● EXERCISE PROMPT
Up to and including the line that contains "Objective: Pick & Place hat", write out each line of the material from its first line, exactly.

● RECORDED INFORMATION
= = = = =

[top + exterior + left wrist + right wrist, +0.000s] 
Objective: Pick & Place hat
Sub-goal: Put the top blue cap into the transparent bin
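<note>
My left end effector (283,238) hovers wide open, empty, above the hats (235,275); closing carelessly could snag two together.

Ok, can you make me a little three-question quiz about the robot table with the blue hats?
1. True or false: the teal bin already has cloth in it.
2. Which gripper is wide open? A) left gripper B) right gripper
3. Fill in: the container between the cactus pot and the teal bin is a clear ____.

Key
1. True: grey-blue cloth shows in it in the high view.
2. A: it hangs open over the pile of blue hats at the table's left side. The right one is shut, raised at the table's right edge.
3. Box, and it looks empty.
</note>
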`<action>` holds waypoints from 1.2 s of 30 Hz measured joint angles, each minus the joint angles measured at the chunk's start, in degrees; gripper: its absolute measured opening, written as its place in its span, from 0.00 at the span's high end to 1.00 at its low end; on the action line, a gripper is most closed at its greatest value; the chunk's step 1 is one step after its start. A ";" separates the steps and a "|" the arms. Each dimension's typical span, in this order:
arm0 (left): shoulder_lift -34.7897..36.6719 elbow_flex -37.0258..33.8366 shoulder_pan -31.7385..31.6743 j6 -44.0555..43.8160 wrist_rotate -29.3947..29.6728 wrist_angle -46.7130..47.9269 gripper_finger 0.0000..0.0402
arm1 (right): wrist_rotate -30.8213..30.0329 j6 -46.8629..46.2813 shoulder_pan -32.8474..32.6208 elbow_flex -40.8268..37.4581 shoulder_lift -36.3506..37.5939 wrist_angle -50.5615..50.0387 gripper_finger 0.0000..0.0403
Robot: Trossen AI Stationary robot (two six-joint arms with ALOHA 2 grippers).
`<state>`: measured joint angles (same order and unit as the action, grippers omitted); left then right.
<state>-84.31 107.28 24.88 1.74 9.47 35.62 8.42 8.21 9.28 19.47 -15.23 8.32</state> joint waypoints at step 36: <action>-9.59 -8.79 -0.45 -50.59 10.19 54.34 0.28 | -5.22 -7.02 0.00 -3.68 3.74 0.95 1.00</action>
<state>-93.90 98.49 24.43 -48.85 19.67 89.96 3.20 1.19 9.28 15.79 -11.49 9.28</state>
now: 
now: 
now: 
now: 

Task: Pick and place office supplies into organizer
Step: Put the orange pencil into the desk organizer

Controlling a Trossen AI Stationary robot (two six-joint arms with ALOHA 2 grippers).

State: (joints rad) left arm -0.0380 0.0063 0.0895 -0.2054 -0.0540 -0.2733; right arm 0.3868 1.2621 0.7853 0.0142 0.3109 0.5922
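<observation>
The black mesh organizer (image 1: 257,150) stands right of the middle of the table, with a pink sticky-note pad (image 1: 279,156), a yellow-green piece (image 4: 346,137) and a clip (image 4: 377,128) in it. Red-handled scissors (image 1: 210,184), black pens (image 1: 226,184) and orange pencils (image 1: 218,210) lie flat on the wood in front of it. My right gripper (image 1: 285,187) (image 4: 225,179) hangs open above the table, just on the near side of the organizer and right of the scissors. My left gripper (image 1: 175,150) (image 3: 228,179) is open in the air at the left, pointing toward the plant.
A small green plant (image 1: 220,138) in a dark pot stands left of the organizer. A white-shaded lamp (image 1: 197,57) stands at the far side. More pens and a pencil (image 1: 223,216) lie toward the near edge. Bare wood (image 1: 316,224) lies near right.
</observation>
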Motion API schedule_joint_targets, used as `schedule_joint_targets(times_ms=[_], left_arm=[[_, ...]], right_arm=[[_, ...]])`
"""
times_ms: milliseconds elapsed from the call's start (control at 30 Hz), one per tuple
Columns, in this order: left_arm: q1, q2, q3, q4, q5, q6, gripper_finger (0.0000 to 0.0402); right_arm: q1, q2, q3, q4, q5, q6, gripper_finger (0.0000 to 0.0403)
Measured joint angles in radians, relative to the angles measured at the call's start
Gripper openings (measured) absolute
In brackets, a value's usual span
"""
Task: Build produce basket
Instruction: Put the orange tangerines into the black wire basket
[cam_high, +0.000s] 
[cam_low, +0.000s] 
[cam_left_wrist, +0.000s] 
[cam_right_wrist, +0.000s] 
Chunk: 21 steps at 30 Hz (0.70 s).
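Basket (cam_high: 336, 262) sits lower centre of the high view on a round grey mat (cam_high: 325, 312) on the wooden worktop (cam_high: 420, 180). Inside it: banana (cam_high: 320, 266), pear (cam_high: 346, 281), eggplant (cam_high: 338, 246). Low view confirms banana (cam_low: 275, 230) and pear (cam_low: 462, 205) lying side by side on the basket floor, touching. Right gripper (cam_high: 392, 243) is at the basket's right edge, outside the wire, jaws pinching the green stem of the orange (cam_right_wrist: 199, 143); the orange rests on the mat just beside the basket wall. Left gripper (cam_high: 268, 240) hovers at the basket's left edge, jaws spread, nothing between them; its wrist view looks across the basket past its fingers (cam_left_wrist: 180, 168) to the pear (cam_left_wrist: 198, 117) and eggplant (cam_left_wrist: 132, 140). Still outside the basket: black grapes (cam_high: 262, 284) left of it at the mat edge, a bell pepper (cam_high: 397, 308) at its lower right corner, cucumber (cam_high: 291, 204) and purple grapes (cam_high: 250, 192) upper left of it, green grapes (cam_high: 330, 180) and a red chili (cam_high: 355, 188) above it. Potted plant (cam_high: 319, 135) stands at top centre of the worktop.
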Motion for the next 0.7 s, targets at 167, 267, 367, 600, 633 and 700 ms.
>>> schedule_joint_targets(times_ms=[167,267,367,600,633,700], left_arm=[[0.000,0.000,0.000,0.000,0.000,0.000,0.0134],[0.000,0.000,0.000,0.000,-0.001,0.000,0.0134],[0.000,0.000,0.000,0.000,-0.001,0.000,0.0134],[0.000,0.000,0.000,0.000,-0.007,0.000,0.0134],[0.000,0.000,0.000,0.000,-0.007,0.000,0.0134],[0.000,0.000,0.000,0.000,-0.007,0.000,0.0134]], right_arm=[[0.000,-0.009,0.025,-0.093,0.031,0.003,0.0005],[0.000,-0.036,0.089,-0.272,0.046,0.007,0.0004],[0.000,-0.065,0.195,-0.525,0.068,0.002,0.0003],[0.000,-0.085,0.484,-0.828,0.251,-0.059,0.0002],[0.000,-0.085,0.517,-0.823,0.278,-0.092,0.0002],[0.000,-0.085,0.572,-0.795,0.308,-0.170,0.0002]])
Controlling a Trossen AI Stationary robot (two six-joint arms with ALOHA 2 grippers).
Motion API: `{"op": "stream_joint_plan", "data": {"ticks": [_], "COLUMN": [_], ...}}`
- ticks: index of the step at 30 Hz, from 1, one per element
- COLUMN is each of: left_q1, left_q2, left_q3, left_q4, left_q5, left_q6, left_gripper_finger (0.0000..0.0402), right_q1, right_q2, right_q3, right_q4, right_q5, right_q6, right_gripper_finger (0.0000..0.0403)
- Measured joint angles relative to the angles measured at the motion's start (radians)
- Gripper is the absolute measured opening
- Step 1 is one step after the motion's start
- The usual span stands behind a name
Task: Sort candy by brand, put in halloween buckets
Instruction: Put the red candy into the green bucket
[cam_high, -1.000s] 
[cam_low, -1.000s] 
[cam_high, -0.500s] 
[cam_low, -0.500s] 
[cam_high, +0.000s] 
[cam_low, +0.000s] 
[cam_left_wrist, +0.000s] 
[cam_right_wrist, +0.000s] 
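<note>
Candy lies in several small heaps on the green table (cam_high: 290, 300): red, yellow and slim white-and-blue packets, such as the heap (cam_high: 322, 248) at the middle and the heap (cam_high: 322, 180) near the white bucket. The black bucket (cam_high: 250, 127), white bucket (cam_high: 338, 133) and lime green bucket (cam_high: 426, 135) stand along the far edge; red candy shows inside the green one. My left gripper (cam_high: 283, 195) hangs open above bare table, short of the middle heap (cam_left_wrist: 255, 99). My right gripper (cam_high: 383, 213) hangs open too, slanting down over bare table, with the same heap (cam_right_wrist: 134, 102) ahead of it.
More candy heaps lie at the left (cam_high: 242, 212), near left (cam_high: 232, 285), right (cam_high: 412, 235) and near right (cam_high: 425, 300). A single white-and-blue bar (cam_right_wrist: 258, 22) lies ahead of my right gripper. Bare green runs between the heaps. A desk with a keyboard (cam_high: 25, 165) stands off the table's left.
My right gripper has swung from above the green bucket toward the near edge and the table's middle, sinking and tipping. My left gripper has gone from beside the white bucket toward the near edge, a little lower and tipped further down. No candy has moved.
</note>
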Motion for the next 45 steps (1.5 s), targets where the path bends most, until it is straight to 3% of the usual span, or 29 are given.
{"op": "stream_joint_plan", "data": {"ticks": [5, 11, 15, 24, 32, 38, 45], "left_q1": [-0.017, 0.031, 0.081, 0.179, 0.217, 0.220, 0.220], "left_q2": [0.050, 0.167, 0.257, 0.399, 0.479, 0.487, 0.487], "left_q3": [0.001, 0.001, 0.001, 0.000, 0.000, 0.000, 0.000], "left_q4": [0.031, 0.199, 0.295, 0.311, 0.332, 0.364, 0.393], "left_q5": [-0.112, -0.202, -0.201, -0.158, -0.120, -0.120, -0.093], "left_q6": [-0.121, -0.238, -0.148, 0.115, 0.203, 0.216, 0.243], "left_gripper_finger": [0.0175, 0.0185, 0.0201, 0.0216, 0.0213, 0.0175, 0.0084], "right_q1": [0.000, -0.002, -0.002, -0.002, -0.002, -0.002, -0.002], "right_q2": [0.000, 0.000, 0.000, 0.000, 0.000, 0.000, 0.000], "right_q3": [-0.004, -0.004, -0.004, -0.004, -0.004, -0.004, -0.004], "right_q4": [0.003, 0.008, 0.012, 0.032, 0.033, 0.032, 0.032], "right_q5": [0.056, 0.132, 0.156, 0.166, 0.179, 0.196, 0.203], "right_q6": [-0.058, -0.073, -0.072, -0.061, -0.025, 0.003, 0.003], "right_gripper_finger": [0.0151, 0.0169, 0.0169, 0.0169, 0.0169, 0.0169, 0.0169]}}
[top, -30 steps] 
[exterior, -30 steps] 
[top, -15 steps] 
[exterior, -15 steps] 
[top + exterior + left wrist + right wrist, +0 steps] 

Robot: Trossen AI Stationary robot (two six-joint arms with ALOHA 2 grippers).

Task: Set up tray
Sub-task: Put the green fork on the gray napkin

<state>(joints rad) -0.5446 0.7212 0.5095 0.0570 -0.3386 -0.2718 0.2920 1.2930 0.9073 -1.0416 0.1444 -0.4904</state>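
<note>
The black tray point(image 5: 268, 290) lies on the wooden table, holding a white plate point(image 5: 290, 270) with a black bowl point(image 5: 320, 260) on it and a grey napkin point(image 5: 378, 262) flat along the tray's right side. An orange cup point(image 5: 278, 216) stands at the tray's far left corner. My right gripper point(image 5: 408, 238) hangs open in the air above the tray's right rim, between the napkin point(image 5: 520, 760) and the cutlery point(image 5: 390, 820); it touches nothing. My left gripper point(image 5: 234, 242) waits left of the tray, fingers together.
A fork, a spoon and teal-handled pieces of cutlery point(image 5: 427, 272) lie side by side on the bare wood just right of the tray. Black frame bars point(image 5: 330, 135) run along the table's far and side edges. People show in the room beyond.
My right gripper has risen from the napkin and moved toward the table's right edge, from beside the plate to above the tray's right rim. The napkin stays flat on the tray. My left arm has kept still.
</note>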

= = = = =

● RESPONSE BOX
[top + exterior + left wrist + right wrist, +0.000s] 
Objective: Pick & Place hat

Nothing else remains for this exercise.